1. A propos de la vente des produits réservés au seul circuit officinal :

- que le grief maintenu à l'encontre de cette société ne porte pas sur le principe de la distribution en officine, mais sur la discrimination qu'elle opère entre les diverses formes de distribution ;

- que le fait de réserver au seul circuit officinal la distribution des produits qu'elle fabrique n'entrant pas dans la catégorie des médicaments ou produits assimilés peut avoir pour effet de fausser le jeu de la concurrence ;

- qu'en conséquence elle s'est livrée à des pratiques discriminatoires ayant eu pour objet et ayant pu avoir pour effet de créer une entrave à l'accès au marché en cause pour les distributeurs non officinaux ;

2. Concernant l'application de l'article 10 de l'ordonnance du 1er décembre 1986 :

- que, s'il ne peut être exclu que la mise en place d'un système de distribution sélective puisse contribuer à assurer un progrès économique, il n'est pas établi que l'amélioration de la production alléguée aurait nécessité la mise en œuvre des discriminations introduites par cette société dans son réseau de distribution.

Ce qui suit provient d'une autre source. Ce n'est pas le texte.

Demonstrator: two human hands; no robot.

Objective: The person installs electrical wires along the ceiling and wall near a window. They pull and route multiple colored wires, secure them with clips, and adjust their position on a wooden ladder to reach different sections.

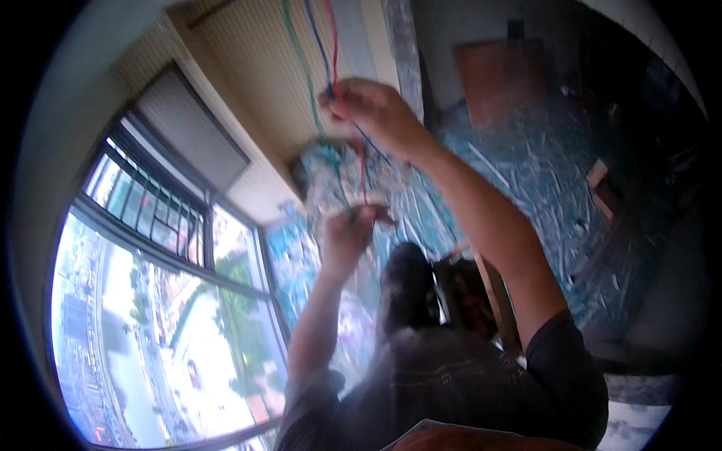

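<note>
Three coloured wires [325, 45], one green, one blue and one red, hang from the top of the view and pass down in front of a beige slatted panel [248, 83]. They run through the right hand [372, 113], continue below it, and reach the left hand [347, 234].

The right hand is raised above the left hand and closed around the wires, with its fingers curled over them just below the panel's lower edge. The left hand sits directly beneath it, thumb and fingers pinched together on the lower ends of the wires; motion blur hides how many strands it grips. Both forearms rise from the lower edge, and dark short sleeves [564, 368] cover the upper arms.

Left of the wires, a large window [158, 316] with dark frames looks out over streets and trees far below. A grey roller housing [188, 128] sits above the window, beside the panel. Right of the wires, the floor [541, 173] is littered with pale scraps and debris. A brown board [500, 79] leans against the far wall, to the right of the right hand.
</note>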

Au soutien de son recours, la société La Roche Posay prétend :

- que le grief qui lui a été notifié - la mise en œuvre discriminatoire de son système de distribution ne correspond pas au grief réel qui lui a été fait - le caractère illicite de ce système -, que la décision présente une contradiction manifeste, qu'il en résulte que les droits de la défense ont été violés ;

- que la décision, particulièrement succincte, n'est pas motivée et qu'il n'a pas été répondu à ses moyens sur l'absence d'objet ou d'effet anticoncurrentiel de son système de distribution, notamment eu égard à la spécificité de la gamme de ses produits destinés à des consommateurs souffrant d'affections cutanées, à la situation juridique différente de celle des autres laboratoires, au contexte économique modifié depuis les injonctions données à ces laboratoires, et en raison du développement de la commercialisation de ce type de produits par des distributeurs non officinaux ;

- que son système de distribution sélective, qu'elle qualifie d'accord vertical, est licite, et correspond à une stratégie qu'elle a mise en œuvre de manière unilatérale, et qui ne préjudicie pas au consommateur ;

- qu'elle est victime d'un traitement discriminatoire par rapport aux laboratoires placés dans une situation identique ;

- qu'enfin le système de distribution de ses produits en officine contribue au progrès économique et doit en conséquence bénéficier des dispositions de l'article 10-2 de l'ordonnance du 1er décembre 1986.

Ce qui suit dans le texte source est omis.